I looked at some offences that took place in my own riding. I am going to make mention of one in particular, a fellow by the name of James Tocher, a pedophile. As far as I am concerned a pedophile is a dangerous offender, but there is no provision for that classification in Bill C-55 presented by the justice minister.
The justice minister for one reason or another has failed to expand this whole area of dangerous offender.
Mr. Tocher has been charged on numerous occasions with pedophilia. The last account was for three young boys he attacked in Calgary this year. He is subject to sentencing. He is a former hockey coach and he made these attacks, these manipulations, very carefully. Unfortunately pedophiles are very devious people in the sense that they manipulate their way so that they can get a hold of children almost at anytime.
Since 1984 Tocher has been in and out of prison. He would spend a few months in prison, be released for a few months more after reoffending and then be released and reoffend. He has been before the courts five or six times and all basically relating to the same thing.
After the second time I would suggest that this man should not walk the street, and yet this is the case. He has been in and out, in and out, and no application made. It is often the case that the crown will not proceed in that fashion because it costs too much. The cost of victimization and revictimization is much higher than what dollars and cents would be to hear the case and make an application for dangerous offender.
A man like Tocher should be classified as a dangerous offender right off the bat or at anytime during that first sentence served. Once he has served his sentence and it is clear that he is going to reoffend the application can be made again and his time extended and extended if necessary.
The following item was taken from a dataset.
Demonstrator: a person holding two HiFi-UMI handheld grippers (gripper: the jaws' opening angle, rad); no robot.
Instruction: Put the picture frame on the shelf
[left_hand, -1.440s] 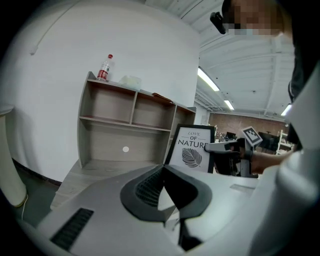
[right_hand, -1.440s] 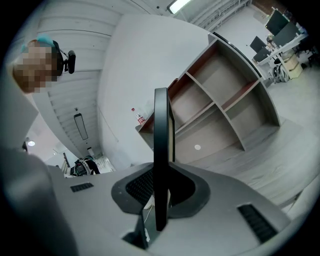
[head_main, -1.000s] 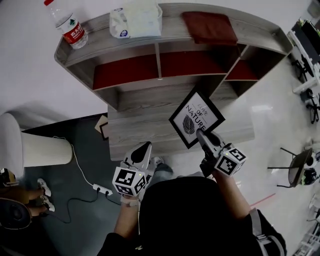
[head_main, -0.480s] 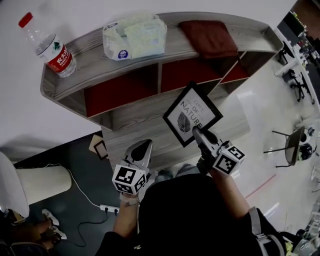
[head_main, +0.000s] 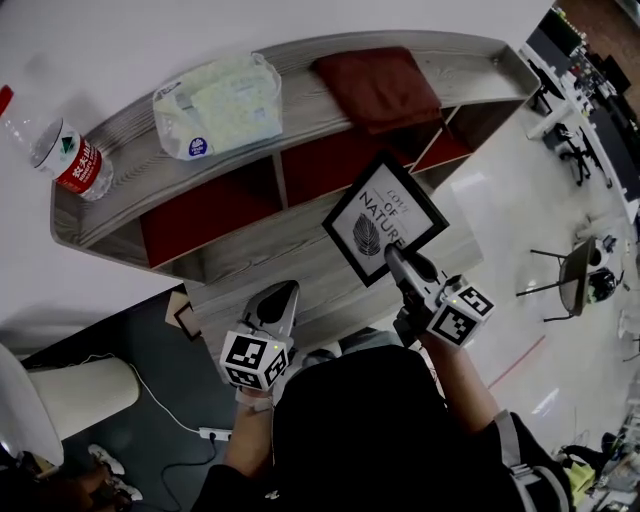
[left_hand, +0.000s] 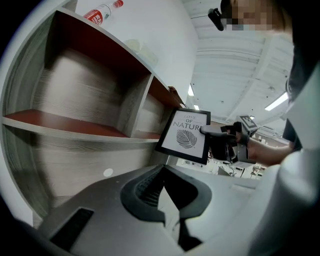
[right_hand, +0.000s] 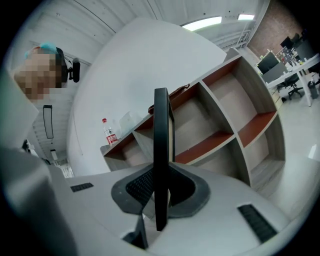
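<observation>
The black picture frame (head_main: 385, 228) with a leaf print hangs in front of the grey wooden shelf (head_main: 240, 262), level with its red-lined middle compartments. My right gripper (head_main: 398, 262) is shut on the frame's lower edge. In the right gripper view the frame (right_hand: 161, 145) stands edge-on between the pads. My left gripper (head_main: 281, 299) hovers lower left of the frame, before the shelf's lower part, shut with nothing in it. From the left gripper view I see the frame (left_hand: 184, 135) and the right gripper (left_hand: 210, 131) holding it.
On the shelf's top board stand a water bottle (head_main: 68, 165), a pack of tissues (head_main: 215, 105) and a folded dark red cloth (head_main: 380, 88). A small frame (head_main: 185, 316) leans at the shelf's foot. A power strip (head_main: 210, 433) lies on the floor; a chair (head_main: 582, 282) stands to the right.
The right gripper has carried the frame upward and closer to the shelf's middle compartments. The left gripper has moved along beside it. The head view has swung, so the shelf appears shifted left.
</observation>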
That is one of the other provisions that we had made in our review of this legislation, as an amendment, that after 15 years if it is clear that this person is a dangerous offender and is going to reoffend then at that time there would be an opportunity for review, not in the short order provisions that have been placed by the justice minister on Bill C-55 where he has extended it from three years to seven years. We would like to see the review take place after fifteen years of time served.
I have colleagues who are going to speak to this area to a much greater degree. My colleague from Surrey-White Rock-South Langley will certainly do that.
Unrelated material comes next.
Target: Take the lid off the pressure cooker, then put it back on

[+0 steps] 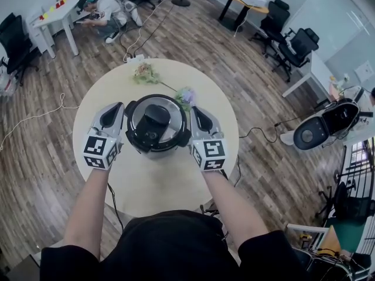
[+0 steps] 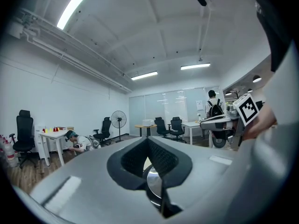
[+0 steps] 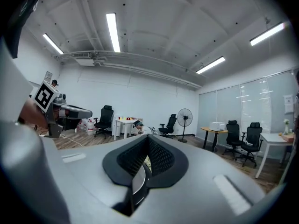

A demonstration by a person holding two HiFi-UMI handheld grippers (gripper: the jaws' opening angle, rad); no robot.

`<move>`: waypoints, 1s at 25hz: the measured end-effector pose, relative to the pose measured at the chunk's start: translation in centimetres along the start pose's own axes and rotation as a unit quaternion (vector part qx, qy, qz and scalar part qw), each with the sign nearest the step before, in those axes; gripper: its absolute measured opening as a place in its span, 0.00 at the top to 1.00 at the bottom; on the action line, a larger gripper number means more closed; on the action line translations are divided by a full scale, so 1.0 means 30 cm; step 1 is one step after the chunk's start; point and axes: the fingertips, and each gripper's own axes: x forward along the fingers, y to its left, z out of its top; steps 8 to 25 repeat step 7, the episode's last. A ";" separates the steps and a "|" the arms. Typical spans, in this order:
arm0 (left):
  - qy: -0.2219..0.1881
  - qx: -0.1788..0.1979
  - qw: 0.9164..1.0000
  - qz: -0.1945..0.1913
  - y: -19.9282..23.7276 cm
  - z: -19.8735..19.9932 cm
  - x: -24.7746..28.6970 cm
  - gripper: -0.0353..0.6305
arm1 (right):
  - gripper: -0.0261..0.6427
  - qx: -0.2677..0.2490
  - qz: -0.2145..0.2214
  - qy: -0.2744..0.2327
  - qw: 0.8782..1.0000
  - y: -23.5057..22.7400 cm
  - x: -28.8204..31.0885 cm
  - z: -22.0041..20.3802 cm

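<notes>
While I sight down my left gripper [image 2: 148, 146], its two dark ribbed fingers [image 2: 164, 158] are drawn in tight. The bright metal rim of the lid [image 2: 154, 185] runs edge-on into the narrow slot between them, so it's pinched, as far as I can read it. Same story on my right gripper [image 3: 148, 144]: fingers [image 3: 162, 157] squeezed close, a sliver of that shiny rim [image 3: 136, 181] caught in the gap.

Out to the head view now. Both grippers sit hard against the pressure cooker [image 1: 155, 148], the left gripper [image 1: 112, 117] on its left flank, the right gripper [image 1: 198, 118] on its right flank. Each has its marker cube [image 1: 101, 151] on the side nearer me. The lid [image 1: 157, 120] is on the cooker, seated flat, with a black knob in the middle and a silver ring round it.

The cooker stands upright near the middle of a round pale table [image 1: 158, 186]. My bare forearms [image 1: 88, 209] reach in from the cooker's near side. Beyond the cooker on the tabletop lies a bunch of flowers [image 1: 145, 72], set well back. A second bunch [image 1: 185, 95] lies just beside the cooker's far right edge.

Further past the cooker, on the wooden floor [image 1: 35, 157], a person [image 1: 102, 17] crouches beside a white desk [image 1: 58, 10]. Black office chairs [image 1: 287, 45] stand off to the cooker's far right.
</notes>
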 end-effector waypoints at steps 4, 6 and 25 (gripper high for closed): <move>0.002 -0.004 1.000 0.003 0.002 -0.005 -0.013 0.95 | 0.95 -0.006 0.000 -0.001 1.000 0.005 -0.004 0.010; 0.004 -0.006 1.000 0.004 0.001 -0.013 -0.017 0.95 | 0.95 -0.009 -0.001 0.000 1.000 0.004 -0.009 0.009; 0.005 -0.007 1.000 0.005 0.000 -0.018 -0.019 0.95 | 0.95 -0.010 -0.002 0.001 1.000 0.004 -0.012 0.008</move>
A third point that we feel is very necessary and again dealing with dangerous offenders is the sentence served upon second conviction of a personal injury offence would be an indefinite one. The subject has not learned his lesson the first time. By being subjected to a second offence and through the court hearing it would be an automatic indefinite sentence and a minimum service of time of 15 years. We are designating that as two strikes and you are out. In California is a law where there is a three strike provision which has certainly targeted a small element of the criminal society. It has put them under a restraint that takes any violent offender out for life. This is one area that we would like to see extended into our provisions in the Criminal Code. Here is the opportunity for the Liberal government to do exactly that.
I want to quickly point out that when it comes to long term offenders we would like to see that list of offences include many of the sexual offences and especially sex crimes against children. Those are our four amendments. My colleagues are going to deal with each one of those in a broader context. I am trusting that the Liberal government and those in this House will take consideration of what has been provided for here and vote in favour of the amendments.